The study suggests that countries on the receiving end of international capital flows would do well to encourage more local branches of foreign banks.
The study, from the IMF's latest Global Financial Stability Report, addresses how economic crises can be exacerbated by sharp changes in lending policy by global banks. In a domestic crisis, domestic banks will sharply tighten lending, constricting economic activity. The same happens with loans from outside the country, the IMF said.

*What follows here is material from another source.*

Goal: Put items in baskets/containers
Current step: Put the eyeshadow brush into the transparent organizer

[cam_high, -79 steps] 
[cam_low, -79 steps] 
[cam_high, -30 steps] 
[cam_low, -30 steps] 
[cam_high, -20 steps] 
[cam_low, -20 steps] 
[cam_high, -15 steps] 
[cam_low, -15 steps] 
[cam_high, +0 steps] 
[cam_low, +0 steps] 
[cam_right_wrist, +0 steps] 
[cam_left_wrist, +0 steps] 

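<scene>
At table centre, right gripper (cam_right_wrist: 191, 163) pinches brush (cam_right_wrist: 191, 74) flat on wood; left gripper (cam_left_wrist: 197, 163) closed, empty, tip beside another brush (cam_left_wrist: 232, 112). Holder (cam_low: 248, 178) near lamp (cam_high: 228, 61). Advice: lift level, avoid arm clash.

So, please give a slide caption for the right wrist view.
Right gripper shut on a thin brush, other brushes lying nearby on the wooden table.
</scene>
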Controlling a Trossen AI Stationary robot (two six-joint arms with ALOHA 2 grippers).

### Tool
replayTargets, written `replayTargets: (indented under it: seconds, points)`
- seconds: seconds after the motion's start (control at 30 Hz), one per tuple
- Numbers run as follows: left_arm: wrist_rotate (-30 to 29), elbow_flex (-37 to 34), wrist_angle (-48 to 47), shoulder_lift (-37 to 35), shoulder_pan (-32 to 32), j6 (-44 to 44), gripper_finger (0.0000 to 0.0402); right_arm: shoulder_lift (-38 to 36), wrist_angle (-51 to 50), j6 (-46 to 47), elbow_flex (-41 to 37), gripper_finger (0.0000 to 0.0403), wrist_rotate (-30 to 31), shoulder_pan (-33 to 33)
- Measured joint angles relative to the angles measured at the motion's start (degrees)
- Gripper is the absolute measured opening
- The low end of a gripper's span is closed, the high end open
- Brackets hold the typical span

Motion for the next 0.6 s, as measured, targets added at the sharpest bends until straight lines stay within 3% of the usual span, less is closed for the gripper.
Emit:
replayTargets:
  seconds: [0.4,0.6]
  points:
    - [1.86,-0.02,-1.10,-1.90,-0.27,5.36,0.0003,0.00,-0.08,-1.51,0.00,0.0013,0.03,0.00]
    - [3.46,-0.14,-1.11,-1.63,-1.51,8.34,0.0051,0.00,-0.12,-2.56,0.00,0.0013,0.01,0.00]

But foreign bank branches within a country, the study says, cinch up their loan books less quickly and tightly, effectively taking a larger role in supporting growth.
Both cross-border lending and the number of international banks subsidiaries in recipient or "host" countries have declined since the 2008 crisis, the IMF noted.
Banks, especially those in Europe, have retrenched in order to strengthen their capital foundations and meet tougher requirements from regulators.
But the proportion of their global loan business from foreign subsidiaries has grown.
"Domestic credit is less affected during times of global stress in countries that are home to banks with large international operations," the study said.
"A high reliance of subsidiaries on domestic deposits for their funding is also found to help stabilise lending during both domestic and global stress."
The IMF stressed that host countries need to keep the doors open to cross-border loans. However, it added, "foreign banks operating locally rather than through cross-border transactions tend to contract credit much less following domestic shocks in host countries."
The report noted that the Europeans, especially French and Spanish banks, are leaders in operating subsidiaries in other countries, while Japanese banks, for example, engage more heavily in cross-border business.